Pour rendre aujourd’hui hommage à ces héros, français ou non, de la France Libre ou des troupes spéciales de l’Armée du Levant, je vous propose d’honorer la mémoire d’Ali Amine Ramadan, qui vient de nous quitter à 89 ans. Engagé à l’âge de 19 ans dans de périlleuses conditions et à un moment de difficile de l’histoire de France dans les Forces Françaises Libres à Beyrouth, il est ensuite de tous les combats de la Libération. Sa conduite sous le feu lui vaut d’être cité une première fois par le général Leclerc en octobre 1944. Un nouvel acte de bravoure au combat lui vaut d’être cité à l’ordre de l’Armée par le général de GAULLE le 25 janvier 1945 et d’être promu au grade de caporal. Beaucoup d’entre-vous se rappellent que les éminents mérites de cet authentique combattant volontaire avait été récompensés par sa nomination en tant que Chevalier dans l’Ordre de la Légion d’Honneur le 14 juillet 2009. Puisse la noblesse emprunte d’humilité de cet homme d’exception nous rappeler notre fidélité aux valeurs partagées de liberté et d’égalité auxquelles nous sommes tous attachés. Je souhaiterais également associer à cet hommage le nom du capitaine Michel FARAH, auquel je devais remettre le Titre de Reconnaissance de la Nation, et dont l’état de santé ne lui permet malheureusement pas d’être à nos côtés.
La France tient à les reconnaître aujourd’hui, jour de commémoration du 08 Mai 1945, et est heureuse de pouvoir marquer sa reconnaissance par l’attribution de distinctions. Je félicite donc de nouveau tous les décorés et nommés aujourd’hui.

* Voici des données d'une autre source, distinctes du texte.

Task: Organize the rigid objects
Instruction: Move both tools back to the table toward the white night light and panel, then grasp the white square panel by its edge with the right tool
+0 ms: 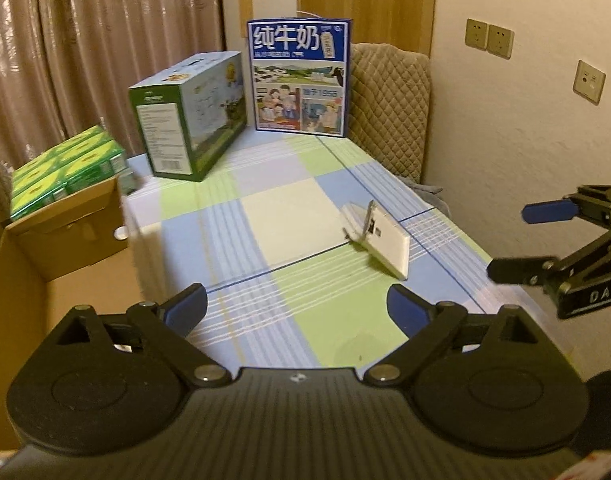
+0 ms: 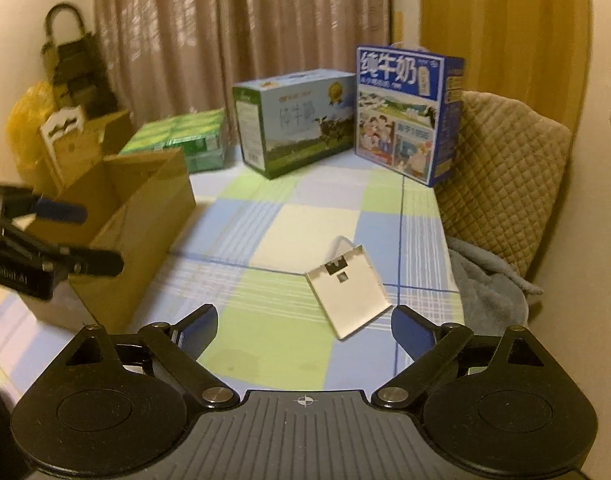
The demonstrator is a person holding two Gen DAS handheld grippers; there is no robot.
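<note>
Both grippers spread wide, nothing between the fingers of either. Left gripper (image 1: 297, 308) hangs over the checked bed sheet (image 1: 289, 216), angled down; right gripper (image 2: 304, 330) the same, off to its right side. Each shows in the other's camera: the right one at the right edge of the left view, the left one at the left edge of the right view. The small white box (image 2: 347, 292) lies flat on the sheet, its top flap open, ahead of the right gripper and a bit right of its centre line, not touched; from the left gripper it sits ahead and to the right (image 1: 379, 238). Open cardboard box (image 2: 141, 216) is ahead-left of the right gripper, just left of the left gripper's fingers (image 1: 65, 236). Green drink cartons (image 1: 65, 168) are packed beyond it. Far ahead, a green milk case (image 1: 189, 116) and a blue milk case (image 1: 301, 76) stand upright, close together at the sheet's far end, a quilted cushion (image 1: 389, 108) to their right.
</note>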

Merci donc à vous tous qui avez tenu à montrer, par votre présence, que nous n’oublions pas ces hommes et ces femmes, notamment ceux de l’Armée d’Afrique, qui par leurs sacrifices, leur courage, leur dévouement et leur sens du devoir ont permis à l’idéal européen de voir le jour, ainsi que la cicatrisation des blessures de l’histoire. La France est reconnaissante, mon général, pour l'engagement de ses soldats au sein de la FINUL. La France est fière, comme ses partenaires de l’Union, de cet exemple donné aux autres régions du monde encore en proie aux divisions et aux conflits.
Je vous remercie et vous invite, à l'issue de cette cérémonie, à venir partager le verre de l'amitié dans les salons de la Résidence.